Education Trickles Down
How my father's education bootstrapped my lifelong career.
by Ed Sawicki
Many WWII veterans took advantage of educational opportunities provided by the Roosevelt Administration's GI Bill. It was a very successful program and contributed to the rise of the middle class. A few companies sprang up to provide that education to working veterans via correspondence courses. These were courses that delivered lessons to students via the U.S. Mail.
Recently, I was reading a story in which a WWII veteran mentioned taking a correspondence course in radio and electronics from National Schools after the war. I paused. I remembered those courses. My father had taken one of those courses sometime after the war. I suddenly remembered a part of my early education that I had forgotten about.

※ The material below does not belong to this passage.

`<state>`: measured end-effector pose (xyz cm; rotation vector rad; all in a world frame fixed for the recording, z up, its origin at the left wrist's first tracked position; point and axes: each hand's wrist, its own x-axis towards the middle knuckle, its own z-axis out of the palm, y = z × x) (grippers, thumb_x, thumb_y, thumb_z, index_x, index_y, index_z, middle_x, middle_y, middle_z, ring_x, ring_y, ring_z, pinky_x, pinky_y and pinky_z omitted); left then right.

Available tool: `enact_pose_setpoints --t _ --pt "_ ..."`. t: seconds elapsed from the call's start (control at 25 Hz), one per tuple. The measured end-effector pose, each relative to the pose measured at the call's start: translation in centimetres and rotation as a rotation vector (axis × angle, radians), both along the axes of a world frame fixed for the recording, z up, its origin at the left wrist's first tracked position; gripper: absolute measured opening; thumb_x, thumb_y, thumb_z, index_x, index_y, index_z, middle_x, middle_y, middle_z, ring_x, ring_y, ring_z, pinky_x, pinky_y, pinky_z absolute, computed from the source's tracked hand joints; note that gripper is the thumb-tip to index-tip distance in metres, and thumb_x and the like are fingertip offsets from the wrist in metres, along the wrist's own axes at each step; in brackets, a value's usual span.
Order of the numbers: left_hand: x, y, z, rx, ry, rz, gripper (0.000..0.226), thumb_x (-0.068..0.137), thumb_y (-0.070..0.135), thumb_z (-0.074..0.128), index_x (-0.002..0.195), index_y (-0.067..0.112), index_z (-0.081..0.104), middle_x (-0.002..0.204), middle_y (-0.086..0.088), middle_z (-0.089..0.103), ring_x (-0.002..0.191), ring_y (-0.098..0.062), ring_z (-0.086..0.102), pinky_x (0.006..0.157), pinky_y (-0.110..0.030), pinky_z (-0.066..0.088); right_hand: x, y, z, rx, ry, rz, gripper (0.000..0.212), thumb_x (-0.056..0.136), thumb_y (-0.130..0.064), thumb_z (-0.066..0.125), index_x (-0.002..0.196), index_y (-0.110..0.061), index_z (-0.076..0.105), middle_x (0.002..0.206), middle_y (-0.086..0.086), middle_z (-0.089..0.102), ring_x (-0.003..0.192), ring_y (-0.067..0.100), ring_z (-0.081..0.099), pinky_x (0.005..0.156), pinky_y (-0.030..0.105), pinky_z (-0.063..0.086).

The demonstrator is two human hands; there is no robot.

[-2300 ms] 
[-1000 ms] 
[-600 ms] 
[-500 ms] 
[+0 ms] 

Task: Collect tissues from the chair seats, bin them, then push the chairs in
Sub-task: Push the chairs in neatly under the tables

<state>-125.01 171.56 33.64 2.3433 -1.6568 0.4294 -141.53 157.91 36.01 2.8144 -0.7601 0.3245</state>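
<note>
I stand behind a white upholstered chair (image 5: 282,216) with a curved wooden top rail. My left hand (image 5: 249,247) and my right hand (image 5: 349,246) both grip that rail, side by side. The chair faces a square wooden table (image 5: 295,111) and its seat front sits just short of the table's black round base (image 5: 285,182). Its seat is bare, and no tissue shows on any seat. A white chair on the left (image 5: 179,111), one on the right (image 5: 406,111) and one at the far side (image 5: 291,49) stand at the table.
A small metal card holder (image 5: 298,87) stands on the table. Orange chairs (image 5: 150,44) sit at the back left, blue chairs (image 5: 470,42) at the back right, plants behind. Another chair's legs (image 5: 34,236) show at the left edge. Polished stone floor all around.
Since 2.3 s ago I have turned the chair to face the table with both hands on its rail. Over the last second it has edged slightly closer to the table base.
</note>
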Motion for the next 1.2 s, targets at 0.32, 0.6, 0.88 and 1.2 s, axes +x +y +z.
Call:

In the late 1950s, I ran into a stack of large brown envelopes in a dining room cabinet. I opened them to find lessons that included drawings and schematic diagrams of various radio and electronics circuitry. When my father took the course, he had to take the lessons in order. Each lesson was mailed to him according to a schedule. Now, I had the whole course. I was able to pore over all the lessons and pick the topics that most intrigued me.
Learning wasn't enough—I wanted to build some of the things I was learning about. Thus began my shopping sprees to the local electronics supply houses for needed items. I bought magazines like Popular Electronics and scoured the advertisements in the back for good deals on mail order parts (100 quarter-watt resistors for 99 cents). To support my habit, I began repairing radios and TV sets for family and neighbors.
When I was older, my geek friends and I would take a bus to a government surplus store and come back with, for example, receivers and transmitters that were removed from WWII B-17 and B-29 bombers. I owned equipment that were likely flown over Europe and Nazi Germany—or Japan. Afterward, my trips to the library included learning more about geography and the military.